The Mason and Dixon Line Preservation Partnership (MDLPP) was established in November 1990 to inventory the stones that mark the Mason and Dixon line and determine ways to preserve the stones from further loss and deterioration.  Ultimately, our goal is to replace destroyed or damaged stones that are beyond repair. 

The Partnership has also undertaken the major task of locating the stones using the Global Positioning System (GPS).  This method of surveying uses a constellation of satellites, which orbit the Earth.  Through this procedure, we will be able to obtain the Latitude and longitude of the stones to sub-centimeter precision.

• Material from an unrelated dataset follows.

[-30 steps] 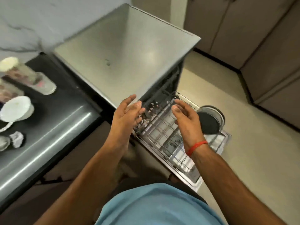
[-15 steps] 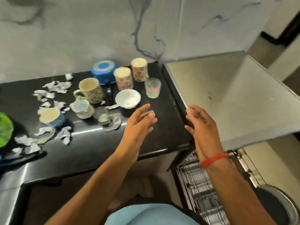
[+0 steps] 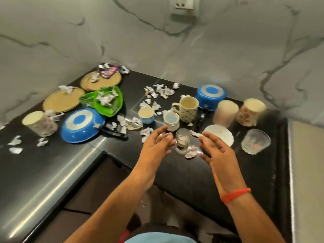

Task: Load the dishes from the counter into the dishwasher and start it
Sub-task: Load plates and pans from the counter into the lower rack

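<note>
Both hands reach out over the black stone counter (image 3: 175,174), the left hand (image 3: 155,146) and the right hand (image 3: 216,151) facing each other with fingers loosely spread and holding nothing. Between them, near the counter's front edge, stands a small clear drinking glass (image 3: 182,142) with a crumpled scrap of white paper (image 3: 191,151) just beside its base. The hands look set to close on this glass, though the frame is blurred and I cannot tell whether either fingertip touches it yet. To do this well, one hand should wrap the glass low on its wall and lift it straight up, leaving the paper behind rather than carrying it to the rack. The other hand is free for a second piece: the white scalloped plate (image 3: 219,135) lies just right of the glass, and a wider clear tumbler (image 3: 256,141) sits further right. Farther back stand a cream patterned mug (image 3: 188,108), a small pale cup (image 3: 171,121), a blue-sided cup (image 3: 146,115) and two floral tumblers (image 3: 250,112). On the left lie a blue upturned pan (image 3: 82,126), a green plastic bowl (image 3: 108,100) and two tan round plates (image 3: 63,100). Most of the loading seems still ahead; the dishwasher is out of view.
</note>
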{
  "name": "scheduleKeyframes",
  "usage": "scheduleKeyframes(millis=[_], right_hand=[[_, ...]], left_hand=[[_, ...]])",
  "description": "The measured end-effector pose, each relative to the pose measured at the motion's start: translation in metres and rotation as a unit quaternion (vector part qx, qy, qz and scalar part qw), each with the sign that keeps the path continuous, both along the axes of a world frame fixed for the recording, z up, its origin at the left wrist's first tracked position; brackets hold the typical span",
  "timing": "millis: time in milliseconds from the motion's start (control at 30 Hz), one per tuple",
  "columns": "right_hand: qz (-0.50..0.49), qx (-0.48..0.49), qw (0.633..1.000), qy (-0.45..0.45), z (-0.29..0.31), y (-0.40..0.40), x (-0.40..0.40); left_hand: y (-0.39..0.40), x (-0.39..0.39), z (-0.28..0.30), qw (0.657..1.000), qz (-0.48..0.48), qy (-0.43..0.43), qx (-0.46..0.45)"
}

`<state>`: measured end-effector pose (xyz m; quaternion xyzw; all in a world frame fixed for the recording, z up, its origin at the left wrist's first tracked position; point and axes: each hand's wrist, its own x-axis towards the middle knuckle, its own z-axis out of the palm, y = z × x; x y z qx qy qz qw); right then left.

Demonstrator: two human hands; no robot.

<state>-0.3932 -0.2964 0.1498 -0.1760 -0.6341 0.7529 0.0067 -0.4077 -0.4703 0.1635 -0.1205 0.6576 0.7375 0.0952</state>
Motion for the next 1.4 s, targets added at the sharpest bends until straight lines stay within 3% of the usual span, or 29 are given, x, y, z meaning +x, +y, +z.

Though often associated with the issue of slavery and the division of  “north” and “south”, the history of the Mason and Dixon Line predates the Civil War by over 200 years.  The “Mason and Dixon” is named after Charles Mason and Jeremiah Dixon, both English astronomers, surveyors and mathematicians hired by the Penn and Calvert families to establish the long disputed boundary.

Promoting History

 

An important objective of the MDLPP is to promote a true and factual history of the Mason and Dixon Line. The Mason and Dixon Line has come to be known as the line which divided the free states from the slave states or north from south. The true history of the line has been muddled through years of folklore and hearsay. There are many who have been led to believe that the stones that mark the line are accurate to within 1/2 inch of the intended location. Others believe that to be from “way down south in Dixie” stems from the fact that they live south of the Mason and “Dixon” Line. (Conversely, I suppose it could be said that a Vermonter is from “way up north in Masey”). Our objective is to dispel such folklore and promote a factual history of the line.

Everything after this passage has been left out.